International students often come from educational backgrounds which prioritise the ‘understand’ and ‘remember’ conceptual levels. Chinese high school, for example, is well-known for requiring pupils to memorise substantial quantities of information. Equally, many other high school senior courses, as well as academic IELTS, tend to focus more on the ‘apply’ and ‘analyze’ levels of conceptual thought. This means that students can arrive at university without much idea how to apply the ‘evaluate’ and ‘create’ levels to their research questions. The result is that first-year student coursework often scores lower than students expect, as answers which would have scored A or B grades in the senior years of high school produce a 2:2 grade at university. Understandably, students can find this demoralizing, and many are into their second year before they develop enough insight into university marking to improve their grades.
International student errors with critical thinking
It’s important to remember that everybody uses critical thinking every day. We constantly make decisions based on evidence which we critically evaluate, whether choosing groceries, or planning a trip, or organizing our daily tasks; weighing lines of reasoning against one another and selecting the most apt is a constant human activity. The crucial point is to understand how to recreate this in the university context.
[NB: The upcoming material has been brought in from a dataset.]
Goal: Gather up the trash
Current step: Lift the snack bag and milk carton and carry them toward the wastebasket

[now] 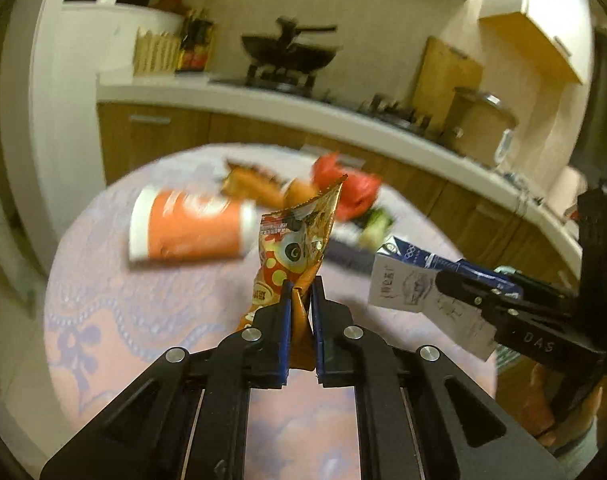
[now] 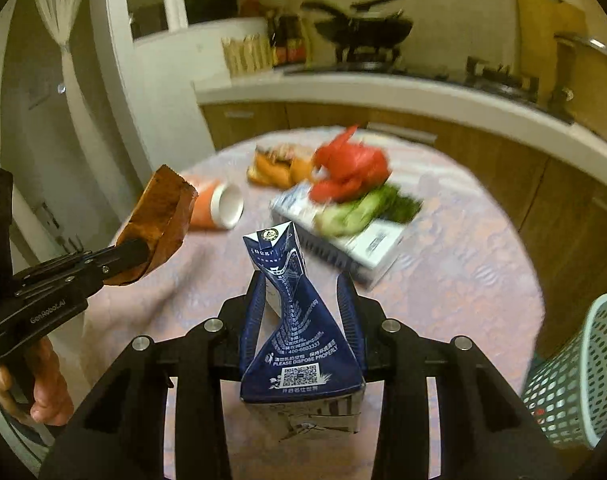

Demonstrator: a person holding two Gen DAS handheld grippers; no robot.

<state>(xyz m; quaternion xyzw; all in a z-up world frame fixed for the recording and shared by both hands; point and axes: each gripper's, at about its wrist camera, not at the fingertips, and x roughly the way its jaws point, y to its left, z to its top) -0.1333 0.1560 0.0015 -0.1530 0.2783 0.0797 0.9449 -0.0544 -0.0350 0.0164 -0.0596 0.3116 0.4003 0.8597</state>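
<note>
Beyond both held wrappers, an orange cup [image 1: 187, 226] lies toppled on the table [image 1: 115, 320].

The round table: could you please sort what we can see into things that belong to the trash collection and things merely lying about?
Job in hand:
- snack wrapper, clamped in left gripper
- crushed milk carton, clamped in right gripper
- tipped orange paper cup
- mesh wastebasket

Lying about:
- wok on the stove
- lidded pot
- wooden board
</note>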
When first-year students struggle with incorporating critical thinking into their written assignments, it’s frequently because they overuse the ‘understand’ and ‘analyse’ conceptual levels. These students waste 200-400 words describing and explaining a theory, as well as outlining how it relates or compares to other theories, which can result in them exceeding the word limit for the assignment. Whilst this approach is appropriate for the final years of high school, it is misapplied at university. Here, what students need to do is apply some of the ‘evaluate’ characteristics listed in the triangular diagram above. Below is an example:
Bloom’s Taxonomy is an educational theory which presents a ranked hierarchy of six levels of conceptual thought. It is a key theory in the development of western higher education in the twentieth century, partly explaining the relatively low priority of memory-based learning.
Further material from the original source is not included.